The opening credits roll with quotes from Dickens’s books, and it immediately becomes obvious how he added to the lexicon in use today: “It was the best of times, it worst of the times”, and “Please sir, can I have some more?” are as well known as the lyrics to Beatles number ones.
This documentary, presented by Derek Jacobi, is a tour of the author’s haunts, taking us from Portsmouth to Kent and then on to the streets of London. Camden, Islington and Westminster feature heavily: we are whisked from Bayham Street to Polygon Road, from the Spaniards Inn and Jack Straw’s Castle to Doughty Street and Seven Dials. Jacobi hopes to enlighten us by eking out winkles of Dickensian architecture and through what remains of the world he knew, show how contemporaneous his work still is.
I have recently become a fan of Jacobi. His is the voice behind the programme that any parent with a child under five loves: In The Night Garden, with its collection of weird creatures speaking utter nonsense.
Much of the documentary has Jacobi ordering dry white wines with other ageing, white-haired and red-faced Dickens fanatics in Victorian gin palaces, chummily discussing what inspired the writer. Then he turns to camera, deadly serious and leather-bound edition in hand, and cannot resist showing that he treads the boards.

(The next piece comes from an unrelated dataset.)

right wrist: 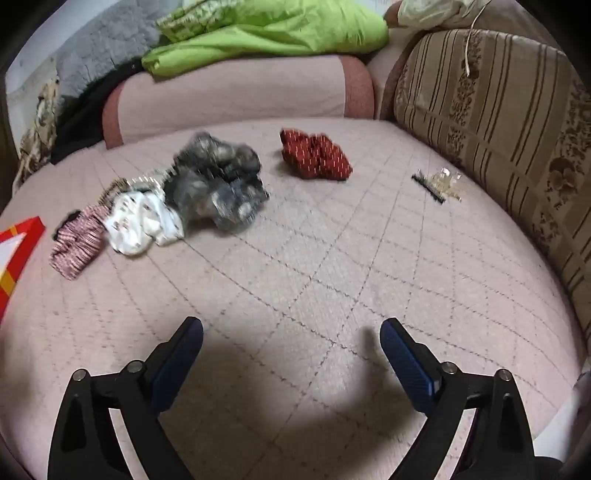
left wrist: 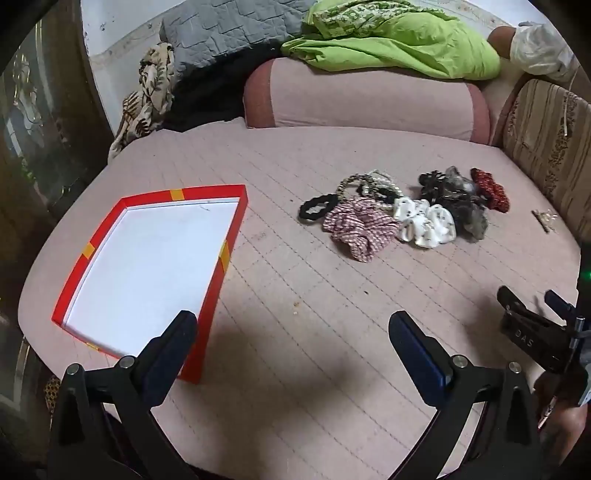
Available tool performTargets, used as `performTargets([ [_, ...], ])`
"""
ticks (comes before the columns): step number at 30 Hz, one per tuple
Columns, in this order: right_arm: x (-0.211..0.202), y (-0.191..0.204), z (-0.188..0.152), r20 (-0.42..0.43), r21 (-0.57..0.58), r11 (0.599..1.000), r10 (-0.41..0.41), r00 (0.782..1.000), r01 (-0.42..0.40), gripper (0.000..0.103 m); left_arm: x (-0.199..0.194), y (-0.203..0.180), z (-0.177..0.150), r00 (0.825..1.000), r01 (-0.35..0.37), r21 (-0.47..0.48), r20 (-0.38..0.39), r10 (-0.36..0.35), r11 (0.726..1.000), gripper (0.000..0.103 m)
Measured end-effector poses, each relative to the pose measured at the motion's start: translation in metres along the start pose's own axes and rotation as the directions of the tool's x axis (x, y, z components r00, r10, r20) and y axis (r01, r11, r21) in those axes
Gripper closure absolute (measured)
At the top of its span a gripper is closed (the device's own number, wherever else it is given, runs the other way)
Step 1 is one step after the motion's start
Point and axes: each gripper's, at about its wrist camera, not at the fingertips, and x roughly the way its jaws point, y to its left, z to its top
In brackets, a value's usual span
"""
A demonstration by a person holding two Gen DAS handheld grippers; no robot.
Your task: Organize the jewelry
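Note:
A shallow red box (left wrist: pixel 221 258) with a white inside lies empty on the pink quilted bed at the left; its corner shows in the right wrist view (right wrist: pixel 22 236). A pile of scrunchies lies to its right: pink striped (left wrist: pixel 356 225), white printed (left wrist: pixel 424 223), grey fuzzy (right wrist: pixel 218 181), black (left wrist: pixel 317 206) and dark red (right wrist: pixel 314 155). A small hair comb clip (right wrist: pixel 439 184) lies apart near the sofa back. My left gripper (left wrist: pixel 293 332) is open and empty above the bed beside the box. My right gripper (right wrist: pixel 291 339) is open and empty, well short of the pile.
A pink bolster (left wrist: pixel 365 99) lies across the back of the bed with a green cloth (left wrist: pixel 399 37) and a grey quilt (left wrist: pixel 221 29) behind it. A striped sofa back (right wrist: pixel 498 122) borders the right side. The right gripper's body shows in the left wrist view (left wrist: pixel 535 332).

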Motion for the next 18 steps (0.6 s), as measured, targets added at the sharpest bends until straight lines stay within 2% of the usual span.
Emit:
performTargets([
  [5,-0.024,-0.004,0.000,0.067,0.008,1.000,0.009,0.998,-0.009,0.005,-0.017,-0.002,-0.005,0.999,-0.018,0.016,0.045,0.018,1.000,0.000],
  [14,-0.021,-0.004,-0.009,-0.022,0.075,0.997,0.014,1.000,-0.012,0.005,-0.026,-0.004,-0.009,0.998,0.028,0.005,0.053,-0.029,1.000,0.000],
  [17,-0.022,-0.002,-0.010,-0.010,0.079,0.996,-0.043,0.999,0.043,0.005,-0.026,-0.006,-0.009,0.998,0.036,0.005,0.047,-0.037,0.999,0.000],
  [18,-0.023,-0.006,-0.008,-0.018,0.111,0.994,0.001,1.000,0.001,0.005,-0.026,-0.005,-0.009,0.998,0.039,0.003,0.045,-0.039,0.999,0.000],
])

But while it is a joy to hear Dickens’s words read out, it occasionally verges on a show reel for Jackanory: Jacobi has the habit of stretching his speech out, so a word with a few syllables becomes a speech marathon, I was exhausted by the time he got to the end of “mem-o-ra-bil-ia”, as he put it.­
We are told, briefly, by Roy Hattersley, of Dickens’s time as a parliamentary reporter and the effect this had on the young writer, spurring him to champion social justice. It is a highlight in a film that contains many flaws.
It seems to have been made in a hurry, despite the fact that the world they identify as Dickensian, having survived the 20th century, is not about to suddenly vanish now.

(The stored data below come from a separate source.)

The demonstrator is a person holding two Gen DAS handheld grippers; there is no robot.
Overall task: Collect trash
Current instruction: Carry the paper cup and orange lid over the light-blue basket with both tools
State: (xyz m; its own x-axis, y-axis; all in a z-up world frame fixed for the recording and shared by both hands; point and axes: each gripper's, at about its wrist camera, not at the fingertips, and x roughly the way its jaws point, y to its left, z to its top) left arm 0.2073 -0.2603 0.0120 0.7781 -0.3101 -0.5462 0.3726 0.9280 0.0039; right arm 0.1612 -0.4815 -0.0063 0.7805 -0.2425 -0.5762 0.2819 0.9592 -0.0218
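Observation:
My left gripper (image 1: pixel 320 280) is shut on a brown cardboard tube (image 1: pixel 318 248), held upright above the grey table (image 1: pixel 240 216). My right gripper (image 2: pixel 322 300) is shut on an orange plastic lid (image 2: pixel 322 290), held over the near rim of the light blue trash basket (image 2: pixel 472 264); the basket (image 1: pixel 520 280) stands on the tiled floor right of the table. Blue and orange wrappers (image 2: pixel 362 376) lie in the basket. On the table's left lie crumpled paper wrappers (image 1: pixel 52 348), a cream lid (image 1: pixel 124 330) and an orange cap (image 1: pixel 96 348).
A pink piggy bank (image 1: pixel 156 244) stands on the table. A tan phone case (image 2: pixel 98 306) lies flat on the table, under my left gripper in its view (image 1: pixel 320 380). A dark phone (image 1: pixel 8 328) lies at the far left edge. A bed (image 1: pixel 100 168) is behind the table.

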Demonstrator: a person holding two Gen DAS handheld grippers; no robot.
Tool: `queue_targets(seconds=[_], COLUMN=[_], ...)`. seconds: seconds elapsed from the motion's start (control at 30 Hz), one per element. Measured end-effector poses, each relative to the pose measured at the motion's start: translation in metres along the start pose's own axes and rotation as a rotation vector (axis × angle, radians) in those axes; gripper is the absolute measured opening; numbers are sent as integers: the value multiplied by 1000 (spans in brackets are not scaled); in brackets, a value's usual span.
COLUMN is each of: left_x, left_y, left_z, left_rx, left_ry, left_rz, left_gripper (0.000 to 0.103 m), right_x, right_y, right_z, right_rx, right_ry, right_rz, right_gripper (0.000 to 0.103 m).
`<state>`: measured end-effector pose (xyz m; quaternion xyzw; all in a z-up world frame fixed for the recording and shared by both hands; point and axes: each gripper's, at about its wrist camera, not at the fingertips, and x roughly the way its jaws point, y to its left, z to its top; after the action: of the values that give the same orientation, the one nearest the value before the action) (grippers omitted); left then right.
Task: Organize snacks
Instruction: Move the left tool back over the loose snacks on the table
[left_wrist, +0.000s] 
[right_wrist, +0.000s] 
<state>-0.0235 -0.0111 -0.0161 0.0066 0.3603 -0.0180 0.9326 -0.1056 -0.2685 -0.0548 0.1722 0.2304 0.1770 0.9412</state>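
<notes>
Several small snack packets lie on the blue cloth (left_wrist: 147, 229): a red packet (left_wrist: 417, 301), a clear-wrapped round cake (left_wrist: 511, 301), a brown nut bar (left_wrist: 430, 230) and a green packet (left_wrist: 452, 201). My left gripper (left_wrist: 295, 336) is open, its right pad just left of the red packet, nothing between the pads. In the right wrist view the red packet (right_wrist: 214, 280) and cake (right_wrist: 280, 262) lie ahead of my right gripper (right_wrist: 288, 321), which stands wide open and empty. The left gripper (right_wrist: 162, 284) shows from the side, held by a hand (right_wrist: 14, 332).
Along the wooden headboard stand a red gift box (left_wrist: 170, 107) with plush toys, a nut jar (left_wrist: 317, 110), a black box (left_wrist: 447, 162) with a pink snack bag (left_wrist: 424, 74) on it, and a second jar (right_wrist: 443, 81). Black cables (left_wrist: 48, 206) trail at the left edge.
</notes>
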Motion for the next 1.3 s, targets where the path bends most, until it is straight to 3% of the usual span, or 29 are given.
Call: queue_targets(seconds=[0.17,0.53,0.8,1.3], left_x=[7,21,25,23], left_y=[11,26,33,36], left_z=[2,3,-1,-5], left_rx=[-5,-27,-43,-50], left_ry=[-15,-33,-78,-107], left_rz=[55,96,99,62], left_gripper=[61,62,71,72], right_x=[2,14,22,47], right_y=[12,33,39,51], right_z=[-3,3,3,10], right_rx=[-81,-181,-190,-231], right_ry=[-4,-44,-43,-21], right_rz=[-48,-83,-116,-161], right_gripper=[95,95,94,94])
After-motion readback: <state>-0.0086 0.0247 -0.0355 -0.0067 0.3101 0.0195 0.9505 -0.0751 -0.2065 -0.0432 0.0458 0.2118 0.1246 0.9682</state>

The production values are not great: your attention is constantly distracted by passers-by. Jacobi’s interviews appear to have been done in one take. In one scene he travels to the Medway to visit one of the author’s childhood homes. He goes to the wrong door, and then gets directed to the house he was looking for (a hard mistake to make – it has a plaque on it) by a street corner hoodie and then rings the doorbell.
Dickens’s childhood abode is a family home and the current occupiers seem singularly uninspired by who slept there before them.
While a whistlestop tour around Dickens’s England sounds wonderful, what we are all too often treated to is a one-minute shot of a building that too often bears little resemblance to what was there in Dickens’s day.
Perhaps the best hope is that this film may spur you to go back and read Great Expectations. That will bring Dickens’s England alive in a way sadly this well-meaning but lacklustre film fails to do so.